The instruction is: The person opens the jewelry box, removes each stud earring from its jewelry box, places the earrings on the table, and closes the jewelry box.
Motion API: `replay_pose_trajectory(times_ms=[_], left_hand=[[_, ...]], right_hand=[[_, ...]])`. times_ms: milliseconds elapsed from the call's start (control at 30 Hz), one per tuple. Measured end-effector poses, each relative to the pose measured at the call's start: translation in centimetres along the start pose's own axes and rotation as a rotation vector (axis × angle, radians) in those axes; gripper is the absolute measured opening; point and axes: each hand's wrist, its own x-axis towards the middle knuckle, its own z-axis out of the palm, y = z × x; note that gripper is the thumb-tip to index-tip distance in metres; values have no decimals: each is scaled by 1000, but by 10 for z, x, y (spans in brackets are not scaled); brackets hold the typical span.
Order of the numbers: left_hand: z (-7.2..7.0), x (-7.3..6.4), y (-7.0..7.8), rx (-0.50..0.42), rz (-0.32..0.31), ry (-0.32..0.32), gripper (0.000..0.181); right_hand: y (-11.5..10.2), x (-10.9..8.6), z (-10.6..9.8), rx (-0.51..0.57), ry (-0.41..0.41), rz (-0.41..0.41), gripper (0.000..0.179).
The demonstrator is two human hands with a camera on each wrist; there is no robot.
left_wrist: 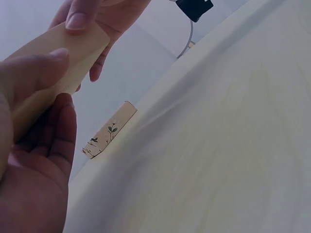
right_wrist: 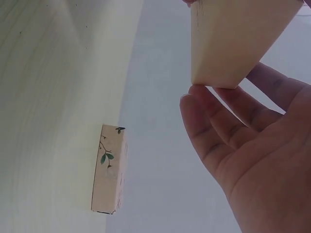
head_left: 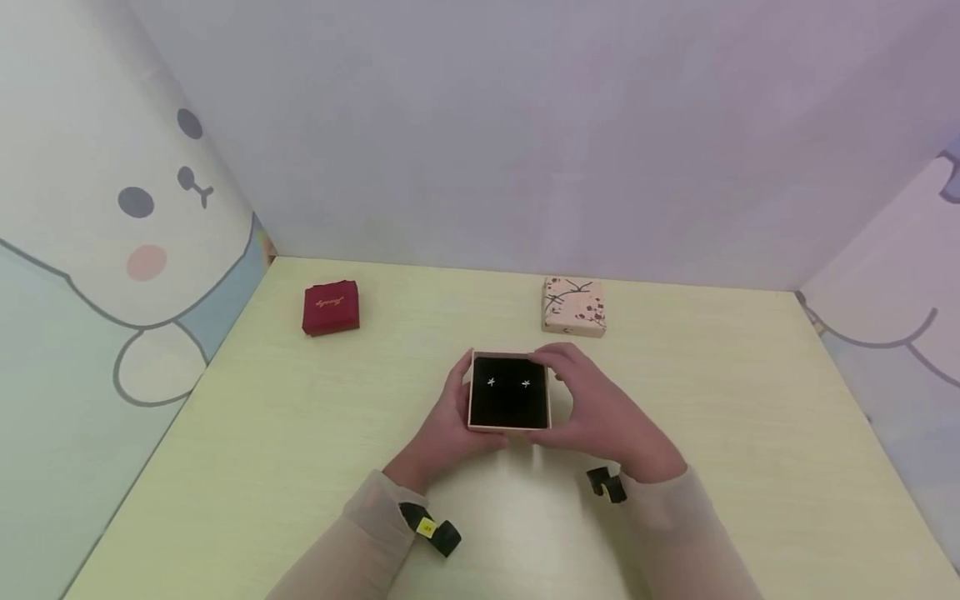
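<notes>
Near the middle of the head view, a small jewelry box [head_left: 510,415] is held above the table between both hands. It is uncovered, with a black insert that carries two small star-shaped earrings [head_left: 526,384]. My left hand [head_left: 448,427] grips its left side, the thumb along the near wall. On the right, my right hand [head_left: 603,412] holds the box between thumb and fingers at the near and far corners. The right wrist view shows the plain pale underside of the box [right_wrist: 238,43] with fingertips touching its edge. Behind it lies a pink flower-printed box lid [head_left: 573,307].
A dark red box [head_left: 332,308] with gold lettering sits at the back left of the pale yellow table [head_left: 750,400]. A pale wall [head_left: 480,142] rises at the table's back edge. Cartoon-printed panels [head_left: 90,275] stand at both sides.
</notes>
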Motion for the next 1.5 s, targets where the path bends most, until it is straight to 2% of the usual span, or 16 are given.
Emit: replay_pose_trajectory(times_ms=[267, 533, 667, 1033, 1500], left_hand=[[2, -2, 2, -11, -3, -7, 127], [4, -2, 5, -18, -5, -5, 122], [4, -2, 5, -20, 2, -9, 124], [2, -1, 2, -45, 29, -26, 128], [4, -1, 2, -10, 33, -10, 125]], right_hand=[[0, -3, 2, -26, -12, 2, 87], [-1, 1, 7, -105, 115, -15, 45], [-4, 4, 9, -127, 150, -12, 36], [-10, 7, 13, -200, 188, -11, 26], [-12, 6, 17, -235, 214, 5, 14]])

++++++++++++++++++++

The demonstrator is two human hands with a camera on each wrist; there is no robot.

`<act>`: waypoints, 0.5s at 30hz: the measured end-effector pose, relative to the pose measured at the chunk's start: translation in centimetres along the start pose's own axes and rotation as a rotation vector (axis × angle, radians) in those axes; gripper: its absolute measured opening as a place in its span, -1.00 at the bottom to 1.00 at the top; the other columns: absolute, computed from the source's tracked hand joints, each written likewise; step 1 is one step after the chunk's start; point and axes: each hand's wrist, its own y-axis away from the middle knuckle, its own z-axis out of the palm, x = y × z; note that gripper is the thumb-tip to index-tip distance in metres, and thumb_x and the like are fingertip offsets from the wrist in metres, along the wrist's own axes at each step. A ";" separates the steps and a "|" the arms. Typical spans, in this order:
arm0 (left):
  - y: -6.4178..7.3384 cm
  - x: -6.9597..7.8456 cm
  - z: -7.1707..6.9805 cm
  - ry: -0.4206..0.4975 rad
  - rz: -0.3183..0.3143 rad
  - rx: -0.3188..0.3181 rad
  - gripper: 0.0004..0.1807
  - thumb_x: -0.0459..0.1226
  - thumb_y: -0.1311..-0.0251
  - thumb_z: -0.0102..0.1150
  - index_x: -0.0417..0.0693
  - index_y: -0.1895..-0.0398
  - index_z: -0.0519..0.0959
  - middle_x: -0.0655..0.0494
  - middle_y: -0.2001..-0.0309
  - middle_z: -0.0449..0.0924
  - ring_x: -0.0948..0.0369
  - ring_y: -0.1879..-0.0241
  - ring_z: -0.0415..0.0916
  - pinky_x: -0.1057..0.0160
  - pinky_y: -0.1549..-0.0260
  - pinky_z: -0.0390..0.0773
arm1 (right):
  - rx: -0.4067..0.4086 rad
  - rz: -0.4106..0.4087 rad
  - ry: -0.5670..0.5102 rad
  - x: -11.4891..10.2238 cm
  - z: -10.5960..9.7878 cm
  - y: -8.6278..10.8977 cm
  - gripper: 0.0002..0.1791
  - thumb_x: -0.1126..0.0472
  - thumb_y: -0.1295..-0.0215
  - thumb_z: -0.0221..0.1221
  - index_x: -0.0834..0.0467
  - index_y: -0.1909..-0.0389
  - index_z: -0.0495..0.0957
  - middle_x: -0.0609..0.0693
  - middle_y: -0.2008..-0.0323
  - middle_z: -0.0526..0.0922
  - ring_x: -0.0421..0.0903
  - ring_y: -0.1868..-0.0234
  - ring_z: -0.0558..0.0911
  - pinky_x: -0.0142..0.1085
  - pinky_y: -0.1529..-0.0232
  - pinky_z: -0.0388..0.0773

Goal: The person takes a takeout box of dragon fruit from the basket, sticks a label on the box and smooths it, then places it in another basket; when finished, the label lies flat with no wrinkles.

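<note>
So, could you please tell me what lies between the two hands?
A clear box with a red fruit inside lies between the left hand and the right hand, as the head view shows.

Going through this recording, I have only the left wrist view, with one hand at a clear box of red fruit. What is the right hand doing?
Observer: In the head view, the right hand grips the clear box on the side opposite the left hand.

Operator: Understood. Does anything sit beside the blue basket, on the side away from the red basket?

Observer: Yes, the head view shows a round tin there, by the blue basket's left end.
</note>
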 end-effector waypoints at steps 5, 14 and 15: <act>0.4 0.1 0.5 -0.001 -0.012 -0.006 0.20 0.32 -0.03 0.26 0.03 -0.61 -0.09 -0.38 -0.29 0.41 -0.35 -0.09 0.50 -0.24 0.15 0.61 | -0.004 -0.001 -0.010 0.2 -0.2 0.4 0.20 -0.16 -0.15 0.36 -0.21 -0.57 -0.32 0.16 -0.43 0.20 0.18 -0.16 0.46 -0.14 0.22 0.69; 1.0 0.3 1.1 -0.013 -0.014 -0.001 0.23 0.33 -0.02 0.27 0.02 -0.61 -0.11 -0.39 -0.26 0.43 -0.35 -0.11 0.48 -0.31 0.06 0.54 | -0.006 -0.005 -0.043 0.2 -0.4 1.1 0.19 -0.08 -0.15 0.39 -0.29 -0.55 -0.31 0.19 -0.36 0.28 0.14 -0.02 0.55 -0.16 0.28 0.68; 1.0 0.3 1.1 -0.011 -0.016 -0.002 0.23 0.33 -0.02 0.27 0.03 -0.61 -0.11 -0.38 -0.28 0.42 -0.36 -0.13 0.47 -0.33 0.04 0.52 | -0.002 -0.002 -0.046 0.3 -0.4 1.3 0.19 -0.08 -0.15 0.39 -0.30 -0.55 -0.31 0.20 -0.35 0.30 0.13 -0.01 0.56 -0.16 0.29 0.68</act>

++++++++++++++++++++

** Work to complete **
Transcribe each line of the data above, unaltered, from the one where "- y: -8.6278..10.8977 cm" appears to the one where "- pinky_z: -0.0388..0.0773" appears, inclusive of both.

** Solution below **
  - y: -8.6278..10.8977 cm
  - gripper: 0.0002..0.1791
  - thumb_x: -0.1126..0.0472
  - thumb_y: -0.1295..-0.0215
  - thumb_z: -0.0221..0.1221
  - index_x: -0.0834..0.0467
  - index_y: -0.1909..-0.0389
  - index_z: -0.0495..0.0957
  - middle_x: -0.0609..0.0693
  - middle_y: -0.2008..-0.0323
  - middle_z: -0.0526..0.0922
  - ring_x: -0.0421..0.0903
  - ring_y: -0.1868..-0.0234
  - ring_z: -0.0558..0.0911
  - pinky_x: -0.0142..0.1085
  - pinky_y: -0.1529..-0.0232
  - pinky_z: -0.0388..0.0773

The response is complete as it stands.